Will the Taj Mahal Disappear?

AGRA, UTTAR PRADESH – The Taj Mahal has long been synonymous with India. It has been the nation’s number one tourist attraction, attracting millions of visitors and generating an average of $4 million USD revenue per year for the government.

It is now possible that the site may lose its international status as the spirit of nationalism continues to surge within the country.

Americans generally have difficulty understanding nationalism because we are a melting pot country where people of many different cultures are united in a spirit of patriotism that celebrates the freedom to continue to be different.

Nationalism differs from patriotism in that it seeks to maintain a country’s historic culture without admixture. Nationalism might be described as a return to a country’s cultural roots. Either by policy or peers, “other cultural” objects, symbols, organizations, and people encounter pressure to adapt to the local culture.

There are now indications that the Taj Mahal might become a victim of Indian nationalism. There are factions that want to rename the monument. There are others that advocate renaming it. In fact, the latest brochure published by the Uttar Pradesh Tourism Department does not include its number one – and the nation’s number one – tourist site.

But, why?

Because the Taj Mahal was not built by an Indian, but by a Muslim. Hindu nationalists claim that any Muslim monument is “a hindrance to the Hindu glory.” Some claim that the Taj Mahal and other similar sites had originally been Hindu sites that were destroyed and rebuilt by Muslim Mughals over the period from the 16th to the 19th century. The tourism brochure lists Hindu temples as tourist destinations but excludes the Taj Mahal.

The internationally famous monument has suffered several incidents of vandalism allegedly perpetrated by extremist supporters of nationalism. This could be a portent of things to come. However, BJP MLA is attempting to temper the issue by suggesting that the site simply be renamed “to give the monument an Indian identity.”

His position is that these sites have been built on Indian soil, so they are a part of the culture.
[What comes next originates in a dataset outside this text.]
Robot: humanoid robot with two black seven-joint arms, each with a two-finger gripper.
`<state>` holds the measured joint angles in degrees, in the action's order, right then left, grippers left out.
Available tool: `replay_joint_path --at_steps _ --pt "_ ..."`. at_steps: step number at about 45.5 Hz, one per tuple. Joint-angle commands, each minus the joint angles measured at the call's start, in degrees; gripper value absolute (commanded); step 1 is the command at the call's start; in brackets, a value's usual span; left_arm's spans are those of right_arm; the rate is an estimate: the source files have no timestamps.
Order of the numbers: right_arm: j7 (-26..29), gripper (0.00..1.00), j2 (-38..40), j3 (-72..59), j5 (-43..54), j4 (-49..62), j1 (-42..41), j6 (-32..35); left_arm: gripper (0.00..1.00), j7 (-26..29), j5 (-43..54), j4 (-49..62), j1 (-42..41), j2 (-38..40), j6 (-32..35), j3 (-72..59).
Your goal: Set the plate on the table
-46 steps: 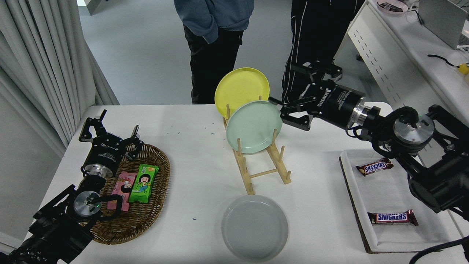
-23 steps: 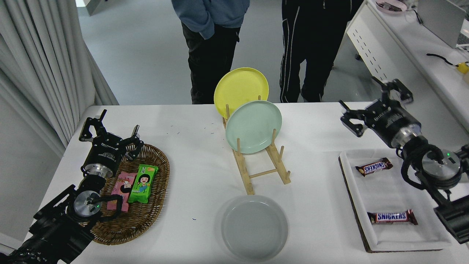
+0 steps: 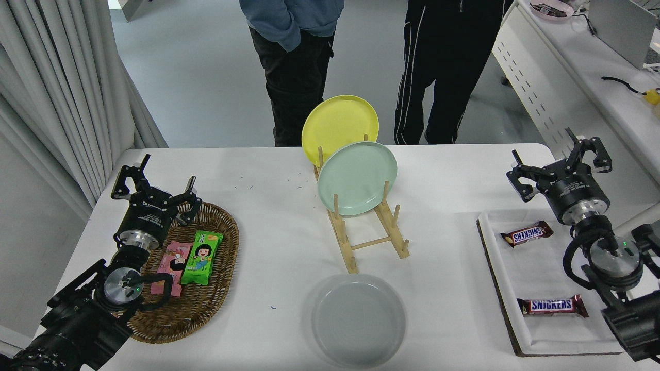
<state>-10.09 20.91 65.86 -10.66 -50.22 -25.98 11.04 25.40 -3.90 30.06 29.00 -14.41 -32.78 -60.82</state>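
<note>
We see plate (image 3: 358, 319) flat on table (image 3: 278, 170), right gripper (image 3: 561, 166) spread, empty, left gripper (image 3: 154, 186) parked, spread; risk: arm sweep clipping rack (image 3: 368, 234), toppling 2 plates

Grey floor (image 3: 206, 77), curtain (image 3: 62, 93) left, perforated desk (image 3: 541, 87) right.
</note>
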Motion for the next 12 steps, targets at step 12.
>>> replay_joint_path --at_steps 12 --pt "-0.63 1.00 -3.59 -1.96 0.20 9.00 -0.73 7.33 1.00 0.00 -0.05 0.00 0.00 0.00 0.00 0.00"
However, he also holds to the position that “These words (names of roads and monuments) are an insult to the self-respect of those who have contributed to the Indian social, democratic system for years.” To which he raises the question, “Do we not have icons enough to name our roads and monuments after them?”

The Minister of Tourism has said that Uttar Pradesh is “committed” to “the development of Taj Mahal” as one of the priorities of the Central and State governments.”

The ultimate outcome remains to be seen. It should be certainly clear that whether a spirit of patriotism or a spirit of nationalism is most popular in any country, each has its own set of difficulties that it must face maintaining its tenets whilst, at the same time, maintaining the welfare of the populace and the economy.